**Exercise objective**
Each line below needs to be repeated precisely as it is.
*** Source material ***
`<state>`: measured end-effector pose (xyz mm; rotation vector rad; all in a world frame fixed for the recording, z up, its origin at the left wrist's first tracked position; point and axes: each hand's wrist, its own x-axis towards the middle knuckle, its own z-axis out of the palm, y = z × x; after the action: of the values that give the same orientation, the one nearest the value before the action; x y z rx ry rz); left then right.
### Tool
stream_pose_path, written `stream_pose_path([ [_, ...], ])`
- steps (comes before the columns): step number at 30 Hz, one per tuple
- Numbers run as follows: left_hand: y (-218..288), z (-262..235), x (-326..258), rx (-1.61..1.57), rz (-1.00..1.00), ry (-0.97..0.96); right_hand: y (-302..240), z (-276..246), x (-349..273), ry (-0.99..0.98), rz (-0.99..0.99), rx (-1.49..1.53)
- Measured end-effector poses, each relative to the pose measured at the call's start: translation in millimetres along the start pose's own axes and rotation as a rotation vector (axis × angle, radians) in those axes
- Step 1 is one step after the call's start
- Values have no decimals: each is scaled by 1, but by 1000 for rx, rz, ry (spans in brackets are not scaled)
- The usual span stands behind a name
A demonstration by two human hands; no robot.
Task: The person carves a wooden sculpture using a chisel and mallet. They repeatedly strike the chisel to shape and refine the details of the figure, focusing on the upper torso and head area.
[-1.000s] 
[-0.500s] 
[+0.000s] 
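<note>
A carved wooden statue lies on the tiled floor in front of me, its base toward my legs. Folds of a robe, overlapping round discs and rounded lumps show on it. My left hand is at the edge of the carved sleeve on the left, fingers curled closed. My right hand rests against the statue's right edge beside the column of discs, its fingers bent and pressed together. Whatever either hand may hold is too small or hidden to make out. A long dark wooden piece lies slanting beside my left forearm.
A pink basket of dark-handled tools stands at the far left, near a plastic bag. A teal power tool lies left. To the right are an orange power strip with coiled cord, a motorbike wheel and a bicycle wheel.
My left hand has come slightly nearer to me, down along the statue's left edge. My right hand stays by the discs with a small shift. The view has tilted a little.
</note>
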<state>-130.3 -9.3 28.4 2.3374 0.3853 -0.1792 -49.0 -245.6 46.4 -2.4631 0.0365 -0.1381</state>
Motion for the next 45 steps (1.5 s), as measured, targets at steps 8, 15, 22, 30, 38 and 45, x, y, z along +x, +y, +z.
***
**Written response**
`<state>`: measured end-effector pose (xyz mm; rotation vector rad; all in a world frame fixed for the recording, z up, its origin at the left wrist's first tracked position; point and axes: each hand's wrist, its own x-axis towards the middle knuckle, its own z-axis out of the palm, y = z × x; after the action: of the values that give the same orientation, the one nearest the value before the action; x y z rx ry rz); left then right.
### Tool
stream_pose_path, written `stream_pose_path([ [_, ...], ])`
- steps (comes before the columns): step number at 30 Hz, one per tuple
- Numbers run as follows: left_hand: y (-218..288), z (-262..235), x (-326..258), rx (-1.61..1.57), rz (-1.00..1.00), ry (-0.97..0.96); right_hand: y (-302..240), z (-276..246), x (-349..273), ry (-0.99..0.98), rz (-0.99..0.99), rx (-1.49..1.53)
- Measured end-effector poses, each relative to the pose measured at the call's start: translation in millimetres along the start pose's own axes and rotation as a rotation vector (axis × angle, radians) in those axes
- Step 1 is one step after the call's start
- Values have no decimals: each is scaled by 1, but by 1000 for rx, rz, ry (spans in brackets are not scaled)
- The usual span stands behind a name
A demonstration by two human hands; no robot.
Task: The person carves a wooden sculpture using a chisel and mallet. They repeatedly strike the chisel to shape and refine the details of the figure, focusing on the upper torso and head area.
[-1.000s] 
[-0.500s] 
[+0.000s] 
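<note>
A carved wooden statue lies on the tiled floor in front of me, its base toward my legs. Folds of a robe, overlapping round discs and rounded lumps show on it. My left hand is at the edge of the carved sleeve on the left, fingers curled closed. My right hand rests against the statue's right edge beside the column of discs, its fingers bent and pressed together. Whatever either hand may hold is too small or hidden to make out. A long dark wooden piece lies slanting beside my left forearm.
A pink basket of dark-handled tools stands at the far left, near a plastic bag. A teal power tool lies left. To the right are an orange power strip with coiled cord, a motorbike wheel and a bicycle wheel.
My left hand has come slightly nearer to me, down along the statue's left edge. My right hand stays by the discs with a small shift. The view has tilted a little.
</note>
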<state>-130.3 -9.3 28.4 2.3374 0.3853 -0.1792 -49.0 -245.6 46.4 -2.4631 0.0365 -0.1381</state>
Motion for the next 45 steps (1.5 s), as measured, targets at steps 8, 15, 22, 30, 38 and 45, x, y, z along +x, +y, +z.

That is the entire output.